The court found that “DEP’s current policy of requiring a person
cited to conduct [analytical] testing to prove his innocence
improperly shifts the burden of proof required by law.” Thus, the
DEP failed to prove by competent and substantial evidence that
Kerper was responsible for the discharge of oil on the property.
The court also found DEP’s document entitled “Corrective Actions for
Contaminated Site Cases” (CACSC) was an unpromulgated rule. Section
376.30701, F.S., required DEP to establish rules for contaminated
site rehabilitation by July 1, 2004. The DEP failed to promulgate
rules for this purpose, but instead published the CACSC. The CACSC
“requires compliance,” uses mandatory terms such as “shall,” and is
a “statement of general applicability” which therefore requires
promulgation as a rule. Thus, the CACSC, which sets procedures for a
violator to initiate site sampling, propose remedial actions, and
file plans and reports cannot be enforced because it was an
un-promulgated rule.
An easement for ingress and egress is implied by a grant of oil
and mineral rights.
Noblin v. Harbor Hills Development, 30 Fla. L. Weekly 237 (Fla.
5th DCA 2005).
Noblin was successor to a party who was granted “one-half of the
mineral and oil rights, including the right to exploit the same”
The court found the “right to exploit” conveyed an easement for
ingress and egress, allowing Noblin to enter the property “to search
for and extract one-half of the oil and minerals.” The general rule
is that for a grant of oil and mineral rights, the parties intend to
create two estates, the mineral estate and the surface estate.
“[T]he owner of the mineral estate has the right of ingress and
egress to explore for, locate and remove the minerals, but he cannot
so abuse the surface estate so as unreasonably to injury or destroy
its value”. Therefore, generally the grant of oil and mineral
rights implies the right of ingress and egress to explore for and
remove the oil and minerals.
However, the Court found that material issues of law and fact
existed as to whether this easement of ingress and egress is
extinguished by the Marketable Record Title Act (MRTA). The deed
creating the easement for ingress and egress predates the root of
title. However, Noblin claims that Section 712.03(5), F.S., the
“use” exception to the MRTA, prevents this easement from being
extinguished, because minerals had been previously extracted.
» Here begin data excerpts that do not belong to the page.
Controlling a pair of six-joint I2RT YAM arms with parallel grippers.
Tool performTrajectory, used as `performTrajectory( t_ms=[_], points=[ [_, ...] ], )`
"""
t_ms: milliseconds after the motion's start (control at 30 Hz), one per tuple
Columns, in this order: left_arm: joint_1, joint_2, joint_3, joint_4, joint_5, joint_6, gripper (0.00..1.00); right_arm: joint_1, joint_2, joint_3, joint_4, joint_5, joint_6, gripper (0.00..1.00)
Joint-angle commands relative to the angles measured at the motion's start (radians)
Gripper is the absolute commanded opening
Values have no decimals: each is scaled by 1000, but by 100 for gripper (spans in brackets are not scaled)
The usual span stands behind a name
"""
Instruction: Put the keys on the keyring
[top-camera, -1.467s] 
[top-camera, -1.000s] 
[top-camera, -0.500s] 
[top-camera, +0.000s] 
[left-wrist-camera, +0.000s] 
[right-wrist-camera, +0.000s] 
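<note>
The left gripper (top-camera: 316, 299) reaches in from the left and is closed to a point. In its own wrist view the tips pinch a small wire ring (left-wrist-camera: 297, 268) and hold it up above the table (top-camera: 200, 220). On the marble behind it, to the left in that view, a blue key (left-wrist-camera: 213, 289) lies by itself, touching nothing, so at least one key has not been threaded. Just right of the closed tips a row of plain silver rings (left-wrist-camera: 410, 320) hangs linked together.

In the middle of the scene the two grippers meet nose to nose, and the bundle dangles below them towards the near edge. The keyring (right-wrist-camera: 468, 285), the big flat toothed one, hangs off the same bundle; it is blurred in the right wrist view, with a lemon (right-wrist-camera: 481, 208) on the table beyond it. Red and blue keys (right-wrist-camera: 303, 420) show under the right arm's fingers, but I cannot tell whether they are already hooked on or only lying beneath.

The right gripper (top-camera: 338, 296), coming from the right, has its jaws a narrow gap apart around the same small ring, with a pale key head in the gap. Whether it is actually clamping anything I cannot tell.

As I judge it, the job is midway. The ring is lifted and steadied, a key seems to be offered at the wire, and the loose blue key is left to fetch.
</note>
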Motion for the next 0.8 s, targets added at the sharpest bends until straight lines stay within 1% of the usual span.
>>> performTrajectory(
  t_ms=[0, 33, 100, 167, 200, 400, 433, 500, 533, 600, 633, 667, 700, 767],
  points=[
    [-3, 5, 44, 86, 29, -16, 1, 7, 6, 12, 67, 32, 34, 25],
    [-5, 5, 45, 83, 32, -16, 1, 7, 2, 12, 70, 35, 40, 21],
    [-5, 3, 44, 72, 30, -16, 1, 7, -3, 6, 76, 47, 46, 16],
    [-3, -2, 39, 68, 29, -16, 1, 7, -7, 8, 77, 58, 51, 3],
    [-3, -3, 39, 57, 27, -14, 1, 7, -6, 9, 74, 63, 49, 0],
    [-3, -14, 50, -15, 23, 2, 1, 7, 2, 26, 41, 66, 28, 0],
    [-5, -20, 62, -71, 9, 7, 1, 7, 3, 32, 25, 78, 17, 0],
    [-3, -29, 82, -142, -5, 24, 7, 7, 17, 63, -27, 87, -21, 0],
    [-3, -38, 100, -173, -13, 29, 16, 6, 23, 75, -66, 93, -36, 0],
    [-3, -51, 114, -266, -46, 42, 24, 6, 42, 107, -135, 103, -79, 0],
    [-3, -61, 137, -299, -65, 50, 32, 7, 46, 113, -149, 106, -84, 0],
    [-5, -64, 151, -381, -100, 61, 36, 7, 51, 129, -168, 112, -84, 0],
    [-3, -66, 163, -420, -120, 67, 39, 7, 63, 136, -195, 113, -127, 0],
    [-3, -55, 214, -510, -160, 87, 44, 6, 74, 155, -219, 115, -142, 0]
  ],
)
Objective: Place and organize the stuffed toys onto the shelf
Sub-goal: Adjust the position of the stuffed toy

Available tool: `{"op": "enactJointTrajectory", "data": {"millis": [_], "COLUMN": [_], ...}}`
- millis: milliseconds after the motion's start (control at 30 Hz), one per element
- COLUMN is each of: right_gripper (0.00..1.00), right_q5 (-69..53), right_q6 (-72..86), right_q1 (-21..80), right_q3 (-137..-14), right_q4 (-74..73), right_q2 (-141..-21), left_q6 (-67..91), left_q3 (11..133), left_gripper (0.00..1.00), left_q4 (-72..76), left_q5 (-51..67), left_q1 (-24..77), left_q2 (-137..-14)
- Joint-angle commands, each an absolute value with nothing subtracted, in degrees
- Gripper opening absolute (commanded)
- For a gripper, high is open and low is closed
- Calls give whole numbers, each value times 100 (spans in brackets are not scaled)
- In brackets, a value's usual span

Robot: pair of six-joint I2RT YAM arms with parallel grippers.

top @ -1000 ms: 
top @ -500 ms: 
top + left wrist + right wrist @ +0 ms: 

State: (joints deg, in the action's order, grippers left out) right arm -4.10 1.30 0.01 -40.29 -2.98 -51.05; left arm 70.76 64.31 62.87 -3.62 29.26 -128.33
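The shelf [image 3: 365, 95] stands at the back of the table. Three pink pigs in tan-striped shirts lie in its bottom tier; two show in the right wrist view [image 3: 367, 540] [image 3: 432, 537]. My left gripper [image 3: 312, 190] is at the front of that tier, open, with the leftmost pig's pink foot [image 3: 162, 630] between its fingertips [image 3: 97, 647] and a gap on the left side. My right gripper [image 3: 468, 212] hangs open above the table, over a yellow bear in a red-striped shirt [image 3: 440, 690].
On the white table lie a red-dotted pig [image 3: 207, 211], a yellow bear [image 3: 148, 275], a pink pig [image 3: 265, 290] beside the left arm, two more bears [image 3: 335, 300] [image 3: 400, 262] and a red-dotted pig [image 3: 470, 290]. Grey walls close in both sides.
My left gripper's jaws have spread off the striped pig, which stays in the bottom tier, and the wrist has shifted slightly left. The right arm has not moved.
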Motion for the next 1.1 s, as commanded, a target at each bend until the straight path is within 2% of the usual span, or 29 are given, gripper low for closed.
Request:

Although the easement of ingress and egress had probably been used,
the materials that had been extracted were clay, sand, topsoil and
limestone and did not constitute minerals. Since there are remaining
issues of law and fact on the issue of the application of the MRTA,
the Court remanded for further proceedings.
Property owner’s complaint bringing challenging the
constitutionality of code enforcement statutes and alleging a claim
under 42 U.S.C. Section 1983 stated a cause of action. Wilson v.
County of Orange, 881 So.2d 625 (Fla. 5th DCA 2004).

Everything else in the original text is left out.